* **What is expected**: Everything from the first line of the material to the line containing "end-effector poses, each", inclusive, must be given again exactly; no pictures, and nothing past that line.

* **Input data**:

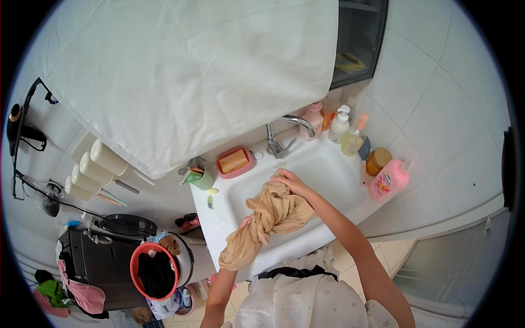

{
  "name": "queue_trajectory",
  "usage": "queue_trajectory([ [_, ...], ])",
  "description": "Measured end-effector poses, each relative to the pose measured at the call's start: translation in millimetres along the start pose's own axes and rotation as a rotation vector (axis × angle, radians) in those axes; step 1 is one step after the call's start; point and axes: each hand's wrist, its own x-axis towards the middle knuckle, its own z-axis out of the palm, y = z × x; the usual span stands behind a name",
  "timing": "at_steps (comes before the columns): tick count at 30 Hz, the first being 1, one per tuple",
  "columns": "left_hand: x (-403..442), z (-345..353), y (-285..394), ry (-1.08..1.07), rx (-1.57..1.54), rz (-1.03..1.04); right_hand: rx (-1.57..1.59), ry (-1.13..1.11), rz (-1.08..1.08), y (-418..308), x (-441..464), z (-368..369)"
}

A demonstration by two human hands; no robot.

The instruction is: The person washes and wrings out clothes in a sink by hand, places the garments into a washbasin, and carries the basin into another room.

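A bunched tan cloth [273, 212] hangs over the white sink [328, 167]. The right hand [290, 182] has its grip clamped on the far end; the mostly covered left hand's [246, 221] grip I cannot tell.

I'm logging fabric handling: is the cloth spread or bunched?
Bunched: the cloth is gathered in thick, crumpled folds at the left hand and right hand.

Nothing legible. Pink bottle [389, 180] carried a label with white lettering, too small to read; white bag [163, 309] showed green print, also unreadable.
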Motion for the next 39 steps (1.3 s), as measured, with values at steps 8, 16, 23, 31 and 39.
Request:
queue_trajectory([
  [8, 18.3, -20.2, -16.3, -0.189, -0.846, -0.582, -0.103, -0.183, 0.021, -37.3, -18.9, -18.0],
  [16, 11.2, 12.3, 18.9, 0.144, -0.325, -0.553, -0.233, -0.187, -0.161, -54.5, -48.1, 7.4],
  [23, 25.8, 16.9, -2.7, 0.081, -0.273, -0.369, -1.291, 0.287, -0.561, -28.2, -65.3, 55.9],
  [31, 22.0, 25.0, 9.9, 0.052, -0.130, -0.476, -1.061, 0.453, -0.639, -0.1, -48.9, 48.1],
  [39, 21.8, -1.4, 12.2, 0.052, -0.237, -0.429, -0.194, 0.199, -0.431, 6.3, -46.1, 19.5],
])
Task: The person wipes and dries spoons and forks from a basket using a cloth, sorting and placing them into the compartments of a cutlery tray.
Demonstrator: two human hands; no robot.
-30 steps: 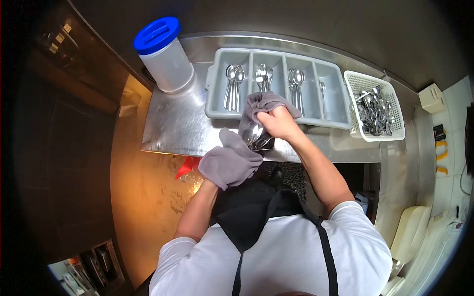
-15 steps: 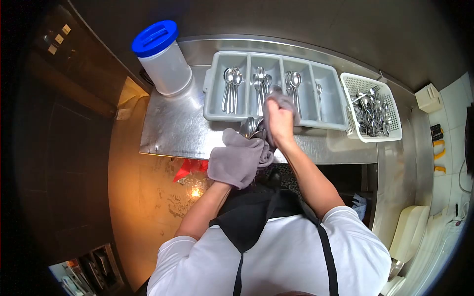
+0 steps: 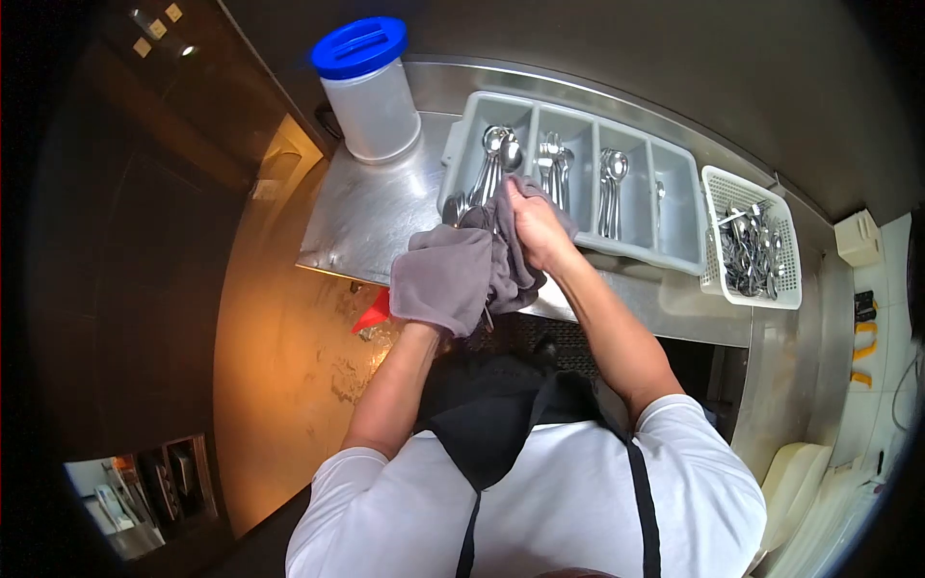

* **Task solution**:
{
  "name": "queue_trajectory",
  "usage": "queue_trajectory([ [_, ...], ])",
  "description": "Measured end-effector poses, each relative to the pose measured at the call's start: translation in millimetres along the start pose's own axes and rotation as a rotation vector (axis × angle, radians) in those axes; step 1 is one step after the call's start; point and axes: each hand's wrist, its own x-axis towards the middle knuckle, its own z-axis out of the palm, y = z × x; the usual span stands behind a name",

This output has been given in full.